Он пусто смеется. "Не обязательно, но, скорее всего, взорвется, и тогда мне крышка".

Я качаю головой, скольжу руками вниз, огибаю его плечи, крепко обнимаю его. "Только трах. Никаких чувств".

Он смотрит на меня. "Что?"

"Мы оба сойдем с ума, если не будем действовать". Я прижимаюсь бедрами к его бедрам, заставляя нас обоих втянуть воздух. Оливер крепко сжимает мои карманы, удерживая меня там, когда я пытаюсь отстраниться, потому что мне так хорошо, что я едва могу строить предложения, пока мы так соприкасаемся. "Если мы почешем зуд, сохраним все строго физически, чувства оставим в стороне, тогда ты не будешь рисковать ничем из этого".

Он смотрит на меня, неровно дыша. "Ты хочешь этого?"

Из меня вырывается стон. "Да, блядь". Я толкаюсь бедрами о его бедра, показывая ему, как сильно я этого хочу.

"Ты просто..." Он качает головой. "Последние несколько недель, я бы поклялся, что тебе все равно".

Мои руки против моей воли двигаются вниз по его рукам, проникают сквозь его пальцы, поглаживая его ладони. "Это потому, что я очень, очень хорошо умею скрывать то, что я хочу, чувствую и нуждаюсь". Я наклоняюсь ближе, мой рот находится на расстоянии шепота от его рта. "Я выглядел как обычно угрюмым".

Он кивает.

"Но я был в аду", - признаюсь я ему. "Наблюдал за тобой, когда не должен был. Хотел тебя, когда не следовало. То, что я делал с тобой в своих мыслях, когда был один. В душе. В моей постели. Черт, это безумие, как сильно я хочу тебя".

Воздух вырывается из него, когда он вырывает свои руки из моих и отступает назад, тяжело дыша. "Ты обещаешь?"

"Обещаю что?"

"Что ты делаешь это не для того, чтобы саботировать меня. Что ты не собираешься портить мне жизнь, как-то обернуть это против меня".
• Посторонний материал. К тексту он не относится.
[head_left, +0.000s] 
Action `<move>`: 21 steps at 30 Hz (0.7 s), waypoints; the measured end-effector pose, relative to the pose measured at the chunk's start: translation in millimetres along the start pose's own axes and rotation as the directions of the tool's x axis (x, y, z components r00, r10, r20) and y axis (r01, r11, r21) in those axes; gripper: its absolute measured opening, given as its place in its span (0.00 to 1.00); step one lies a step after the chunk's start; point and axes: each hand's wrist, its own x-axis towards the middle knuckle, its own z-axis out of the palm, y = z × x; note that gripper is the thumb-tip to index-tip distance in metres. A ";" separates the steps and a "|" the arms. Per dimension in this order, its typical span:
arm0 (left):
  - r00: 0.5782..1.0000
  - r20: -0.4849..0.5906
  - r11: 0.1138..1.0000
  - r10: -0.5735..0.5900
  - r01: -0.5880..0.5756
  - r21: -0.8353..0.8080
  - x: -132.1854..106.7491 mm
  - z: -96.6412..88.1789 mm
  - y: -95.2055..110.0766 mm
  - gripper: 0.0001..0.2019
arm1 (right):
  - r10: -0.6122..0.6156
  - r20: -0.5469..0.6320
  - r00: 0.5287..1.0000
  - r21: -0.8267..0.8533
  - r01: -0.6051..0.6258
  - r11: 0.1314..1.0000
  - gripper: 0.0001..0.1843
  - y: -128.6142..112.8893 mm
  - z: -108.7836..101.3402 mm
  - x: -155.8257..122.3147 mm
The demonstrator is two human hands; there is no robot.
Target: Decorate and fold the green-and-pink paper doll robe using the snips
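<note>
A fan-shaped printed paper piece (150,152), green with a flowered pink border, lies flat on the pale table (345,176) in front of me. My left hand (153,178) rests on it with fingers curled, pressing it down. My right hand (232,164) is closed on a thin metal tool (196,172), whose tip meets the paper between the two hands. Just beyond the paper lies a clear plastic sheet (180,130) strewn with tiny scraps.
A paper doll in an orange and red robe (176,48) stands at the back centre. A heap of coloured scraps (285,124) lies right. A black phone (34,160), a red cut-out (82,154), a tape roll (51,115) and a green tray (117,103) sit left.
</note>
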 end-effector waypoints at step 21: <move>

Холодная ярость леденит мои вены. "Бергман."

"Обещай мне", - говорит он.

Я ищу его глаза. "Ты меня чертовски бесишь. Ты отягчающе весел и слишком вежлив на поле и вне его. Ты задыхаешься при выполнении штрафных и слишком легко отдаешь мяч, когда нужно бить. Ты слишком привлекателен для своей собственной пользы, и твой гардероб - это оскорбление для глаз, но я никогда не делал и не буду делать ничего, чтобы помешать твоей карьере или твоему счастью. Даю тебе слово".